Retention of medical and genetic elementary knowledge about Fragile X syndrome was limited. This was noted despite the fact that each participant had one-on-one counseling with an experienced genetic counselor and that the group in general was highly educated. Although there were no statistically significant differences in accuracy of medical knowledge between the two groups, those with a family history were more likely to underestimate the significant risks of testing the fetus. This may be because of their balancing perceived risks with the significant potential of having an affected child, whereas those with no family history would be less eager to risk an invasive medical test. Those with a family history that would currently trigger the offering of testing were slightly less knowledgeable about the features and genetics of Fragile X. It should be noted, however, that all but one of the “family history” group had no intimate experience with Fragile X, and thus knowledge about the syndrome might not differ from that of the general population. That they seemed slightly less knowledgeable was most likely related to sampling error. It is, however, interesting that such a high proportion in each group had never heard of Fragile X despite the frequency of the disorder and the high level of education of participants.
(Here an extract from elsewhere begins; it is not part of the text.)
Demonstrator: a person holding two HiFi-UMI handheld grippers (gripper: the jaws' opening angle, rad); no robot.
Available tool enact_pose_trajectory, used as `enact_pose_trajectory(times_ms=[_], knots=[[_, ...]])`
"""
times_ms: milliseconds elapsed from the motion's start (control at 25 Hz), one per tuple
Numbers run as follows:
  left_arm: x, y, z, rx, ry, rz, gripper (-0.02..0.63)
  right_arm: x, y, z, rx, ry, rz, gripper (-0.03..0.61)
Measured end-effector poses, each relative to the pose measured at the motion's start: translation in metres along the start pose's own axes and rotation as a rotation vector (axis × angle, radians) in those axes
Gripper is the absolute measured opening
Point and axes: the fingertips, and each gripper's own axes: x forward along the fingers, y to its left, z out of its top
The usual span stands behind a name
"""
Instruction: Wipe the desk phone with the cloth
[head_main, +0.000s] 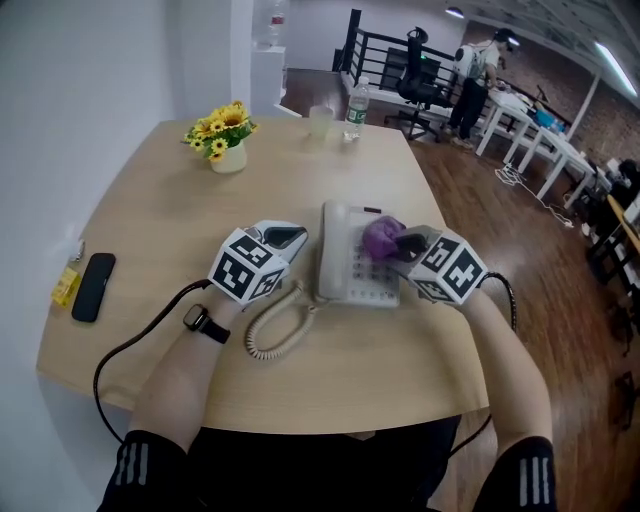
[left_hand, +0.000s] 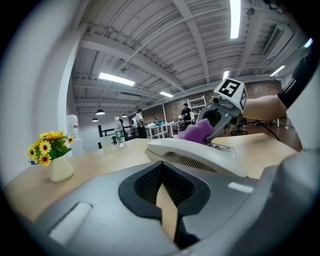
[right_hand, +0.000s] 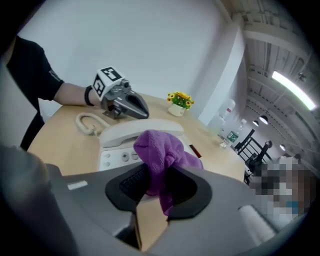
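Two grippers: my right gripper (head_main: 397, 246) pinches a crumpled purple cloth (head_main: 380, 236) over the cream plastic desk phone (head_main: 352, 278), mid-frame. My left gripper (head_main: 291, 237), closed empty, sits leftward.

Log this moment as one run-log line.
right gripper: jaws shut on purple cloth, over desk phone keypad | left gripper: jaws shut, empty, beside handset
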Motion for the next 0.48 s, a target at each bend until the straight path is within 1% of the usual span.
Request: enact_pose_trajectory(times_ms=[200, 320, 400, 440, 480], knots=[[0.0, 0.002, 0.0, -0.01, -0.009, 0.004, 0.002, -0.024, 0.067, -0.019, -0.069, -0.018, 0.08, 0.112], [-0.001, 0.002, 0.0, -0.017, -0.013, 0.003, 0.002, -0.036, 0.095, -0.027, -0.099, -0.008, 0.134, 0.112], [-0.001, 0.001, 0.001, -0.015, -0.013, 0.003, 0.002, -0.043, 0.102, -0.026, -0.114, -0.009, 0.16, 0.112], [-0.001, 0.001, 0.001, -0.014, -0.012, 0.003, 0.002, -0.047, 0.099, -0.021, -0.114, -0.026, 0.153, 0.112], [-0.001, 0.001, 0.001, -0.015, -0.013, 0.003, 0.002, -0.051, 0.089, -0.013, -0.106, -0.055, 0.127, 0.112]])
Pretest counseling and patient education remain an important concern for the introduction of any new genetic test into the screening menu in the prenatal setting. Although we made every attempt in counseling to educate patients about Fragile X, women were there primarily for genetic counseling for prenatal testing options, not Fragile X screening. It is possible that some of our patients experienced “information overload” because in each session Fragile X was discussed last. This raises a central concern regarding the effectiveness of counseling as the number of options or genetic conditions discussed increases. Although it may be feasible for the genetic counselor or medical provider to give patients sufficient information, the patients may not be in a position to receive complex details about a wide variety of possible disorders. We envision that widespread Fragile X carrier screening may be incorporated into a standard array of offerings by the primary obstetrical provider. As more prenatal diagnosis centers begin the widespread offering of screening,8 and as screening is viewed more favorably from a cost-effectiveness perspective,7 it will be important to develop appropriate educational tools that will allow for adequate informed consent.